Mao Jin, Moore Lisa R, Blank Carrine E, Wu Elvis Hsin-Hui, Ackerman Marcia, Ranade Sonali, Cui Hong
School of Information, University of Arizona, Tucson, 85721, AZ, USA.
Department of Biological Sciences, University of Southern Maine, Portland, 04103, ME, USA.
BMC Bioinformatics. 2016 Dec 13;17(1):528. doi: 10.1186/s12859-016-1396-8.
The large-scale analysis of phenomic data (i.e., full phenotypic traits of an organism, such as shape, metabolic substrates, and growth conditions) in microbial bioinformatics has been hampered by the lack of tools to rapidly and accurately extract phenotypic data from existing legacy text in the field of microbiology.
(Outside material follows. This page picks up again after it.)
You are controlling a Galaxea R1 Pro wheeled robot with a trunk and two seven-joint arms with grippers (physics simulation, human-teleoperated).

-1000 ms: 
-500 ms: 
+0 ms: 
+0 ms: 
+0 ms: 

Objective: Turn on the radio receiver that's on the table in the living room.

To quickly obtain knowledge on the distribution and evolution of microbial traits, an information extraction system needed to be developed to extract phenotypic characters from large numbers of taxonomic descriptions so they can be used as input to existing phylogenetic analysis software packages.
We report the development and evaluation of Microbial Phenomics Information Extractor (MicroPIE, version 0.1.0). MicroPIE is a natural language processing application that uses a robust supervised classification algorithm (Support Vector Machine) to identify characters from sentences in prokaryotic taxonomic descriptions, followed by a combination of algorithms applying linguistic rules with groups of known terms to extract characters as well as character states. The input to MicroPIE is a set of taxonomic descriptions (clean text). The output is a taxon-by-character matrix-with taxa in the rows and a set of 42 pre-defined characters (e.g., optimum growth temperature) in the columns. The performance of MicroPIE was evaluated against a gold standard matrix and another student-made matrix. Results show that, compared to the gold standard, MicroPIE extracted 21 characters (50%) with a Relaxed F1 score > 0.80 and 16 characters (38%) with Relaxed F1 scores ranging between 0.50 and 0.80. Inclusion of a character prediction component (SVM) improved the overall performance of MicroPIE, notably the precision. Evaluated against the same gold standard, MicroPIE performed significantly better than the undergraduate students.
MicroPIE is a promising new tool for the rapid and efficient extraction of phenotypic character information from prokaryotic taxonomic descriptions. However, further development, including incorporation of ontologies, will be necessary to improve the performance of the extraction for some character types.
微生物生物信息学中对表型组数据(即生物体的完整表型特征,如形状、代谢底物和生长条件)的大规模分析,一直受到缺乏从微生物学领域现有旧文本中快速准确提取表型数据工具的阻碍。为了快速获取有关微生物特征分布和进化的知识,需要开发一种信息提取系统,以便从大量分类描述中提取表型特征,从而将其用作现有系统发育分析软件包的输入。
我们报告了微生物表型组信息提取器(MicroPIE,版本0.1.0)的开发和评估。MicroPIE是一个自然语言处理应用程序,它使用强大的监督分类算法(支持向量机)从原核生物分类描述的句子中识别特征,随后结合应用语言规则和已知术语组的算法来提取特征以及特征状态。MicroPIE的输入是一组分类描述(纯文本)。输出是一个按分类单元-特征矩阵,行是分类单元,列是一组42个预定义特征(例如,最适生长温度)。针对金标准矩阵和另一个学生制作的矩阵对MicroPIE的性能进行了评估。结果表明,与金标准相比,MicroPIE提取了21个特征(50%),其宽松F1分数>0.80,以及16个特征(38%),其宽松F1分数在0.50至0.80之间。包含特征预测组件(支持向量机)提高了MicroPIE的整体性能,尤其是精度。与相同的金标准相比,MicroPIE的表现明显优于本科生。
MicroPIE是一种从原核生物分类描述中快速高效提取表型特征信息的有前景的新工具。然而,为了提高某些特征类型的提取性能,还需要进一步开发,包括纳入本体。